Most/all of the teenage shooters of the past two decades in America have been "bullied", picked on, outcasted by their peers....alienated....Abraham Maslow of Maslow's Hierarchy of Needs identified the social/affiliative need as second only to the need to stay alive (food, shelter, self-preservation). It is a very powerful need that, when it goes unmet, causes all kinds of problems. I believe this is a very important piece of this puzzle as you pointed out, pl.

Patrick Lang

All

Either I have some new trolls here or some of you lurkers are remarkably dense.

Let's see if I can explain this to you:

- Palestinians have various motivating factors in their unhappiness with the Israeli state.

- Plain old nationalism accounts for a lot of their feeling.

- Islam demands a restoration of the lands stolen from the 'Ummah. If you think that is not true go talk to Hamas.
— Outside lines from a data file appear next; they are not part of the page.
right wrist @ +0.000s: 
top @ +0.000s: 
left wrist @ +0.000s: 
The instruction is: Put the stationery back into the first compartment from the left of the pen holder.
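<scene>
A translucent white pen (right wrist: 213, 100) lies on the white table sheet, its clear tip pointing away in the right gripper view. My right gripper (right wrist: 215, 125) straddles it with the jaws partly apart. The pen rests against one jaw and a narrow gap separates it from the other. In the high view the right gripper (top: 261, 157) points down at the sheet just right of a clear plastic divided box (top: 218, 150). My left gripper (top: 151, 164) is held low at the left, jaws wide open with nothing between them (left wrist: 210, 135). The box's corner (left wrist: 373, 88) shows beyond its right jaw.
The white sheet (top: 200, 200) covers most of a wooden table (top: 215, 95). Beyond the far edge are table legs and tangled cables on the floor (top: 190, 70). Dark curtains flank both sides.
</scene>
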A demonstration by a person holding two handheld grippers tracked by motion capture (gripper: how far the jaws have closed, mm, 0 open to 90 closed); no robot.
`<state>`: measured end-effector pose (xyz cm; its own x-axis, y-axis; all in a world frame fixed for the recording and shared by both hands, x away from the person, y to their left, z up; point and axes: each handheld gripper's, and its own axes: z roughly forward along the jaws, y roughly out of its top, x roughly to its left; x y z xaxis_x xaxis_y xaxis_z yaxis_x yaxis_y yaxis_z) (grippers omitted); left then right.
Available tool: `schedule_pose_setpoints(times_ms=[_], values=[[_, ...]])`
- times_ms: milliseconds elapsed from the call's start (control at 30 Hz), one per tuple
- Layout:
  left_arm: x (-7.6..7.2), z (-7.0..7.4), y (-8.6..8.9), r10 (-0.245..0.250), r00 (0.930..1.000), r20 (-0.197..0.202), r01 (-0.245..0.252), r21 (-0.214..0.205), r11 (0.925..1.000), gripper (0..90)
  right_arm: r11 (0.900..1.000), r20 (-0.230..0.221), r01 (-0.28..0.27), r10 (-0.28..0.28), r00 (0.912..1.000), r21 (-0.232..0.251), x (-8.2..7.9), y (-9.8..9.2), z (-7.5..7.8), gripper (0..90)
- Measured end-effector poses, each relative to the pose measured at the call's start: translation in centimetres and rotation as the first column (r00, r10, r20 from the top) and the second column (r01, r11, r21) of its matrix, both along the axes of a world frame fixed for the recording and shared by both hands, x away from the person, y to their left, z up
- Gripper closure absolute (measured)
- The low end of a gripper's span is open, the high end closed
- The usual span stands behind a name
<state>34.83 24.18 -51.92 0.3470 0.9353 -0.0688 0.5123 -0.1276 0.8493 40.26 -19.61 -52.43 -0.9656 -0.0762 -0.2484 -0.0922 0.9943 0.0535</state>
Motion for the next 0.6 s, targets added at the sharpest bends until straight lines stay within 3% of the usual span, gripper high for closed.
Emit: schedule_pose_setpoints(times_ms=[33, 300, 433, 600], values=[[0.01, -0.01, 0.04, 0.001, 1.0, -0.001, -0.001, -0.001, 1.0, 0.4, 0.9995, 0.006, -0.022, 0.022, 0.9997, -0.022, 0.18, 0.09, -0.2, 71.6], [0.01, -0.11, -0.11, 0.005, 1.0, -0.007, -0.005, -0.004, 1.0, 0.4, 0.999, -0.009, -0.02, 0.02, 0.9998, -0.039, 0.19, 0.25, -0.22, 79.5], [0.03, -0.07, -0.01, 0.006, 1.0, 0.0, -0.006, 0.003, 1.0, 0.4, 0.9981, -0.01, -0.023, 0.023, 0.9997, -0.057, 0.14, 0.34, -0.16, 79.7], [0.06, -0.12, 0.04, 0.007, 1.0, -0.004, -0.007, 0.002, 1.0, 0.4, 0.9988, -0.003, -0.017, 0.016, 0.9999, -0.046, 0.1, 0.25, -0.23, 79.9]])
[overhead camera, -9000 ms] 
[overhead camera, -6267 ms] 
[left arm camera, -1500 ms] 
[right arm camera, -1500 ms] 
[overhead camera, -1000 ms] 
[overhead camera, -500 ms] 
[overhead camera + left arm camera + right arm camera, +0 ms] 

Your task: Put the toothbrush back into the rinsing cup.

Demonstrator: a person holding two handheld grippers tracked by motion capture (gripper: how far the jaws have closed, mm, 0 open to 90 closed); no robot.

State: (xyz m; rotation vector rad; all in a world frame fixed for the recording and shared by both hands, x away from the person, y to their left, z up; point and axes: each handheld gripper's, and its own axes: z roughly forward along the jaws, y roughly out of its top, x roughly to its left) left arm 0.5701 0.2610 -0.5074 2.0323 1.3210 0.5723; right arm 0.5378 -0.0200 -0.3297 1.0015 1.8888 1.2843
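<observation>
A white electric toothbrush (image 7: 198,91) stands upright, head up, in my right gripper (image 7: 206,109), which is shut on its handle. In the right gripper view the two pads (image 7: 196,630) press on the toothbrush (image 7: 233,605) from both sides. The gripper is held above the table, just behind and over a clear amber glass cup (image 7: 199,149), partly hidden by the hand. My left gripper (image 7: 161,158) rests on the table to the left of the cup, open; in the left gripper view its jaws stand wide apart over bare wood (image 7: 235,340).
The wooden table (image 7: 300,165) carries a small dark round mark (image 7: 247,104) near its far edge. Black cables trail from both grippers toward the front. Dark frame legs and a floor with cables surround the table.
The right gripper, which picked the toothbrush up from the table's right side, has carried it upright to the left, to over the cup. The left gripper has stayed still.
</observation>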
- Palestinians foolishly think that the world is going to come to its senses some day and see that it would be fair for them to be given back Palestine. Their belief in this possibility is a measure of their unworldliness. They refer to this belief as a desire for "justice," a commodity that has rarely ever existed in THIS world.
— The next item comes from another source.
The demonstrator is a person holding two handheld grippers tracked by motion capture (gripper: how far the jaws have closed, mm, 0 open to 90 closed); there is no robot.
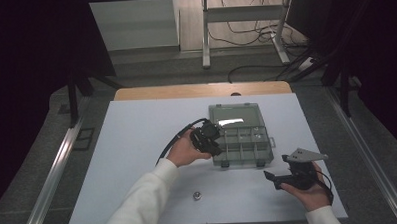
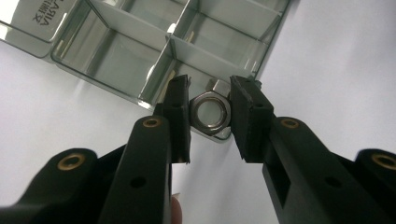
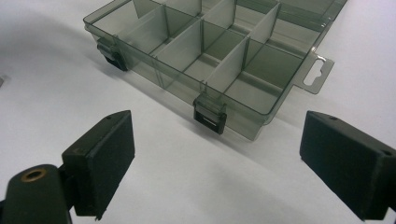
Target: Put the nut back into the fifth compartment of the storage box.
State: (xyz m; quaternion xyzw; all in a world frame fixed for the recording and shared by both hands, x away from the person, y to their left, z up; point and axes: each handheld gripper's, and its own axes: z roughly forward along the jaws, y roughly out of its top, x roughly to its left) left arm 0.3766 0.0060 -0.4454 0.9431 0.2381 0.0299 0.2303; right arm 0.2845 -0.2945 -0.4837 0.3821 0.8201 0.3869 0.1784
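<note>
A clear grey compartment box (image 1: 243, 163) lies open at the middle of the white table, its lid folded back. My left gripper (image 1: 209, 137) hovers at the box's left edge, shut on a steel hex nut (image 2: 211, 112); both pads press its flats, just above a corner cell of the box (image 2: 107, 84). A second nut (image 1: 196, 195) lies loose on the table near the front edge. My right gripper (image 1: 275, 180) rests low at the front right, open and holding nothing. Its wide-spread jaws (image 3: 219, 140) point at the box's front wall (image 3: 177, 86).
Two black latches (image 3: 210, 115) stick out from the box's front wall, and a hang tab (image 3: 317, 72) from its side. A wooden strip (image 1: 201, 90) borders the table's far edge. Cables and a metal frame stand on the floor beyond.
</note>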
- Israeli occupation and military action towards them is so cruel and relentlessly indifferent to their dignity as human beings that revenge is a dish that the Palestinians would like to taste.
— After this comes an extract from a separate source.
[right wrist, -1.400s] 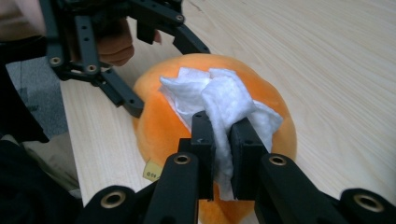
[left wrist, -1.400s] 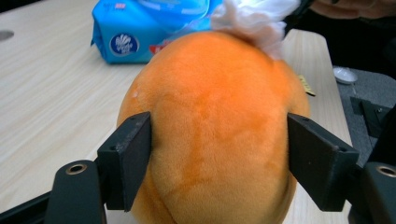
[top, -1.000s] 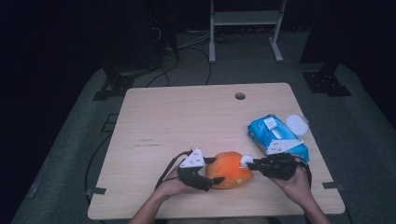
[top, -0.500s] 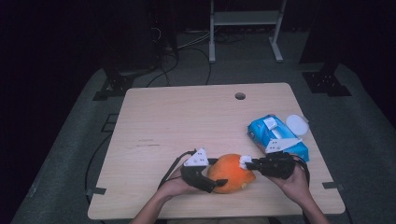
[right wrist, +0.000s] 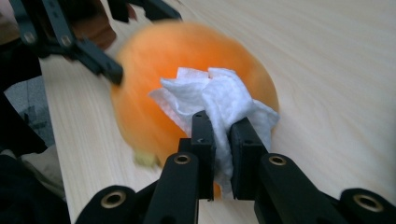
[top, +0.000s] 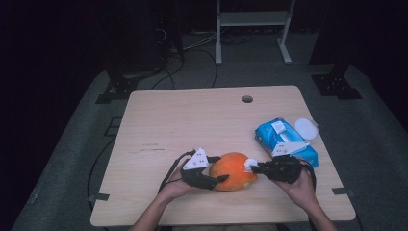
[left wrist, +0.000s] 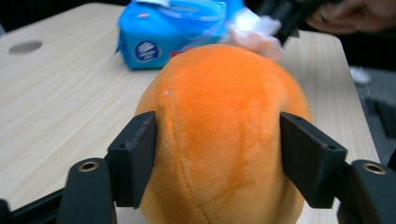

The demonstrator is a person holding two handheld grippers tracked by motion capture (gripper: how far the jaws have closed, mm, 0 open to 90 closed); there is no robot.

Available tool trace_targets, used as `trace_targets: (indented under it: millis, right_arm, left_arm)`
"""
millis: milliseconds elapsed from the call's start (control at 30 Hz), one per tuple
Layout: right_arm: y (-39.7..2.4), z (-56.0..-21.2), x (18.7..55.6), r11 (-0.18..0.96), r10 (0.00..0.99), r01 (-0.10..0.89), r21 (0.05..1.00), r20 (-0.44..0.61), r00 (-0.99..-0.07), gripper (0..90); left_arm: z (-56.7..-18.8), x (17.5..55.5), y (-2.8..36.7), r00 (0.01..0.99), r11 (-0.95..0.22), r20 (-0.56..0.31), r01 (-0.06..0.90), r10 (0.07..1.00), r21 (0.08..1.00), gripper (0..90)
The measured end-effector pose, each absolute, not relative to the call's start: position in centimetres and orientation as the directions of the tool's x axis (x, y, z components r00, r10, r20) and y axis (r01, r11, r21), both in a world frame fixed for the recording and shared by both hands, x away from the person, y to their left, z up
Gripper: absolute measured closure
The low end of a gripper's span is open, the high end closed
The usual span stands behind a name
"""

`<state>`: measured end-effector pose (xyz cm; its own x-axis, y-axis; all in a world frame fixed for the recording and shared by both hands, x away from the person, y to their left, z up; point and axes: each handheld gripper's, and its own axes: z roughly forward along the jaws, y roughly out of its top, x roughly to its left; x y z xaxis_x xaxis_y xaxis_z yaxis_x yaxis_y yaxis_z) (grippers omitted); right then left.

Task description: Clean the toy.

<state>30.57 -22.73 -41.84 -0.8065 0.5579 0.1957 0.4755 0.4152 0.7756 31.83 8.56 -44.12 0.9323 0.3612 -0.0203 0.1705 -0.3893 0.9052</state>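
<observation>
A round orange plush toy [top: 233, 171] lies near the table's front edge. My left gripper [top: 220, 168] is shut on it, one jaw pressing into each side of the plush toy [left wrist: 224, 135]. My right gripper [top: 255, 167] comes in from the right, shut on a crumpled white wipe [right wrist: 219, 95]. That wipe [top: 249, 164] touches the upper right side of the plush toy [right wrist: 187, 60], which looks blurred in the right gripper view. In the left gripper view the wipe [left wrist: 254, 32] sits on the far top of the toy. A person's hands hold both grippers.
A blue pack of wipes [top: 286, 141] lies at the right of the wooden table [top: 192, 120], just behind my right gripper. A round white lid [top: 306, 128] rests beside the pack. A cable hole [top: 247, 99] sits near the far edge.
The wipe in my right gripper has slid slightly left across the plush toy. My left gripper keeps its hold with a small shift away from the person.
</observation>
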Motion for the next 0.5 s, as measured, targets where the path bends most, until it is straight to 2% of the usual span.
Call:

The Israelis are lucky that I am not a Palestinian. pl

Patrick Lang

All

Oh, yes, I don't think that religion has much relevance to Palestinian Christians. They have plenty of other reasons to hate the Israelis. pl

otiwa ogede

Are there muslims in the Secret Service? Obama has been afraid of some "hillbilly with a gun" taking a shot at him.
In Nigeria Igbo soldiers comprised a significant number of the professional officer corps until the civil war, even those that remained loyal to the state were either sidelined or lost their commission. 40 years later and the legacy of this lives on in the country with the underrepresentation of the third largest ethnic group in the armed forces.
Obviously this situation is not the same but how could this sad event affect the retainment, and promotion of muslims in the US armed forces, and intelligence services? I can understand why the media would want to underplay his religion at this time, unlike the Colonel i don't attribute this to political correctness, the finger pointing and islamophobia disguised informed commentary will come in time. Right now responsible people will try to limit the cultural damage.

somebody

what got my attention - assuming what is written is correct, which is very uncertain - was that he was trying to get out of the army and could not. I suppose you do not usually get assigned to Iraq if you treat post trauma - that is long term, you cannot do that in between duty - so was the army vindictive sending him there? You do not try to get out of the army, if you plan to be a suicide killer, you try to get close to the general
how much threat and force has the US army to use to send people to Iraq and Afghanistan?
And - treating post trauma, what do you think soldiers from Iraq and Afghanistan were telling him for five long years?

Patrick Lang

somebody

He could not get out of the army because he had agreed to stay in the army for a long period of time in return for ten years of university education. Get it now?

Your assumption about where PTSD is treated is completely incorrect. It is treated both in the field and in the US upon return.

His assignment to a war zone was a completely normal personnel action with regard to a Medical Corps officer.

The army doesn't threaten anyone to send them to the wars. They merely receive orders.

You don't go nuts from listening to war stories.